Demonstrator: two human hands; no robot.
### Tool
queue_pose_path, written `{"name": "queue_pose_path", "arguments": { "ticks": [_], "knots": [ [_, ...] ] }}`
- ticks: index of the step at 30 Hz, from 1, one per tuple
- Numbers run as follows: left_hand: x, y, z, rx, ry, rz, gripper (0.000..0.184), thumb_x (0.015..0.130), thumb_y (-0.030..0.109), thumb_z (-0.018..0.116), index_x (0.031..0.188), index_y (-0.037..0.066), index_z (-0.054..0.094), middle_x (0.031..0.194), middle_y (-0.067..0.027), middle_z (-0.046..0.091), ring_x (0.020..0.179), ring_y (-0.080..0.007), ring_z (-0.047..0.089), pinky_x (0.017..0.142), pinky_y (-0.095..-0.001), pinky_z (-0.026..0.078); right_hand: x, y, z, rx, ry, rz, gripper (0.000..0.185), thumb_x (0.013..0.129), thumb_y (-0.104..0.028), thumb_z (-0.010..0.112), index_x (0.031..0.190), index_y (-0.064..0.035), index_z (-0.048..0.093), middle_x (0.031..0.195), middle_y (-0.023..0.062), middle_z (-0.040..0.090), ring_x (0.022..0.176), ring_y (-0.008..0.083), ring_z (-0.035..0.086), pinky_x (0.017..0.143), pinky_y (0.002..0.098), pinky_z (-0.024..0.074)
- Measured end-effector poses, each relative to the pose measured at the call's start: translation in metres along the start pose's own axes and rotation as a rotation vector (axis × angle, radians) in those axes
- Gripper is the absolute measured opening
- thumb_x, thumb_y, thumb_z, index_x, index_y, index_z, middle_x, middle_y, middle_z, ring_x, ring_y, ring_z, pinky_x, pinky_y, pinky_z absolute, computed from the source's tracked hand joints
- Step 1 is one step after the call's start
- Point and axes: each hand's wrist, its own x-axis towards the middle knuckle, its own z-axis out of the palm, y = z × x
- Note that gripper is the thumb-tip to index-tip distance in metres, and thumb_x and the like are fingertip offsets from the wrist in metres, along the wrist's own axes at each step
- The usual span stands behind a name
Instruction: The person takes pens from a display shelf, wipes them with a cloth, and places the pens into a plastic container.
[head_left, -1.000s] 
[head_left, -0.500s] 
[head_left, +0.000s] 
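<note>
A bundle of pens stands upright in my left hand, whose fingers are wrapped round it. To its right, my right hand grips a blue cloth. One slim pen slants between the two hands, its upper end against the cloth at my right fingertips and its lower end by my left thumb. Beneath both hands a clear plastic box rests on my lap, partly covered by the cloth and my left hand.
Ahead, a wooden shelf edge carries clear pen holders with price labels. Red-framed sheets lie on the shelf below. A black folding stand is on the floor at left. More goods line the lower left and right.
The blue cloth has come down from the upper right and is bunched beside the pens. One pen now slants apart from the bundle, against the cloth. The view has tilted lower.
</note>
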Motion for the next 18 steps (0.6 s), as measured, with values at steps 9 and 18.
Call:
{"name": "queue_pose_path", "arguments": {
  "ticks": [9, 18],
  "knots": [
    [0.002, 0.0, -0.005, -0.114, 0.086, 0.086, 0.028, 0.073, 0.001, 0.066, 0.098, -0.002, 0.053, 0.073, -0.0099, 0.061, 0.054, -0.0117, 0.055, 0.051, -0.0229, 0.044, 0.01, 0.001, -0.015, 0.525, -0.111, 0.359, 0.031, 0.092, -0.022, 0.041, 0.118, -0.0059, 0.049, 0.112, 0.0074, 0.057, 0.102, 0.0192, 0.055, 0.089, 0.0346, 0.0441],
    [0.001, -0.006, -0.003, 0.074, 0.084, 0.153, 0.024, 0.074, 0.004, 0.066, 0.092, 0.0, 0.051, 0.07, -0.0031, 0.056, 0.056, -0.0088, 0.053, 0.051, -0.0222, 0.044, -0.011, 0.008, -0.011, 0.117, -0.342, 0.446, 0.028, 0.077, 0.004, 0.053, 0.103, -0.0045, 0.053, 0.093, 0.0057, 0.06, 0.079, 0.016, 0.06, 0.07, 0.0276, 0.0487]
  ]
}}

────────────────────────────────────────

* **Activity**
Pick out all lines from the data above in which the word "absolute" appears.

* **Output for this task**
- Gripper is the absolute measured opening
- thumb_x, thumb_y, thumb_z, index_x, index_y, index_z, middle_x, middle_y, middle_z, ring_x, ring_y, ring_z, pinky_x, pinky_y, pinky_z absolute, computed from the source's tracked hand joints

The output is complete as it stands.